No, I’m not talking about a chain of restaurants that specializes in fondue.  And I love fondue.  This is a reference to the phrase used for many years to describe what the United States of America has been in the World for centuries.  Even though the famous phrase inscribed on the Statue of Liberty was not originally on the Statue when sent from France, “give me your tired…..” has been the epitome of what most Americans think this country is about since its founding, it seems today that people from various nations and cultures that find themselves living in the U.S. either do not understand “The Melting Pot” description or reject its meaning being applicable to them.  So where did the phrase come from?

In the 18th and 19th centuries, the metaphor of a “crucible” or “smelting pot” was used to describe the fusion of different nationalities, ethnicities and cultures.  It was used together with concepts of the United States as an ideal republic and a “city upon a hill” or new promised land.   It was a metaphor for the idealized process of immigration and colonization by which different nationalities, cultures and “races” (a term that could encompass nationality, ethnicity and race proper) were to blend into a new, virtuous community, and it was connected to utopian visions of the emergence of an American “new man.”  While “melting” was in common use the exact term “melting pot” came into general usage in 1908, after the premiere of the play The Melting Pot by Israel Zangwill.

The first use in American literature of the concept of immigrants “melting” into the receiving culture are found in the writings of J. Hector St. John de Crevecoeur.   In his Letters from an American Farmer (1782) Crevecoeur writes, in response to his own question, “What then is the American, this new man?” that the American is one who “leaving behind him all his ancient prejudices and manners, receives new ones from the new mode of life he has embraced, the government he obeys, and the new rank he holds. He becomes an American by being received in the broad lap of our great Alma Mater.  Here individuals of all nations are melted into a new race of men, whose labors and posterity will one day cause great changes in the world.”
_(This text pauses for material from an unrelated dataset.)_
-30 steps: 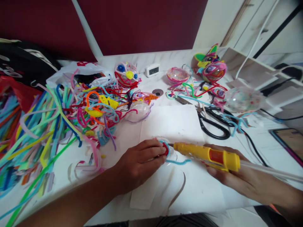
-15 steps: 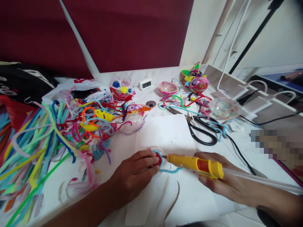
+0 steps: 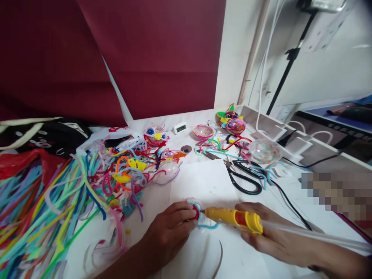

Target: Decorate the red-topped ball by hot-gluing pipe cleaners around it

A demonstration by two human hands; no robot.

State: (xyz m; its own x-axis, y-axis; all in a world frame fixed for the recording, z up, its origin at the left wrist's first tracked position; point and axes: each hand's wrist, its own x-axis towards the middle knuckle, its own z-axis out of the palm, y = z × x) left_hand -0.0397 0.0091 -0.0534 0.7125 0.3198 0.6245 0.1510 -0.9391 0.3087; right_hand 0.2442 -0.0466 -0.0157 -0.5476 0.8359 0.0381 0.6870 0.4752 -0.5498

One of my favorite dishes is pizza.  And I’m not really into red sauce cooked into any dish, but I love cheese — lots of cheese.  I eat occasionally at a restaurant that has a phenomenal 5 cheese pizza.  I order it with “no red sauce and no tomatoes;” no meat either.

When the chef prepares that pizza he takes out five different blocks of cheese, shreds some of all five, and puts them on on that pizza dough that is comprised of flour, baking soda, water, special spices and seasoning.  The dough is rolled out and the 5 cheeses are spread around on top.  It’s then put in a brick oven to bake.

When finished, it’s an amazing dish and it’s comprised of 5 cheeses, flour, water, special spices and seasoning, and baking soda.  But I don’t tell people “I just ate a plate of dough that included flour, baking soda, and water and piled on top of it was mozzarella,  gouda, cheddar, swiss, and colby cheese.”  I tell them “I just ate my favorite pizza.”  I’m pretty sure if you consider all of the pizza stuff being cooked in a pot instead of on a pizza pan the pizza meaning parallels that of “The Melting Pot.”

The founding Fathers of the United States and many generations of Americans that followed considered their nation proudly to be the place where from everywhere on Earth people could come and assimilate with others just like them and others different from them to make a “new man” as the U.S. became (and remained) “The Melting Pot” of the world.  The intention of the use of the term “The Melting Pot” is really clear:  “…leaving behind him all his ancient prejudices and manners, receives new ones from the new mode of life he has embraced, the government he obeys, and the new rank he holds. He becomes an American by being received in the broad lap of our great Alma Mater.”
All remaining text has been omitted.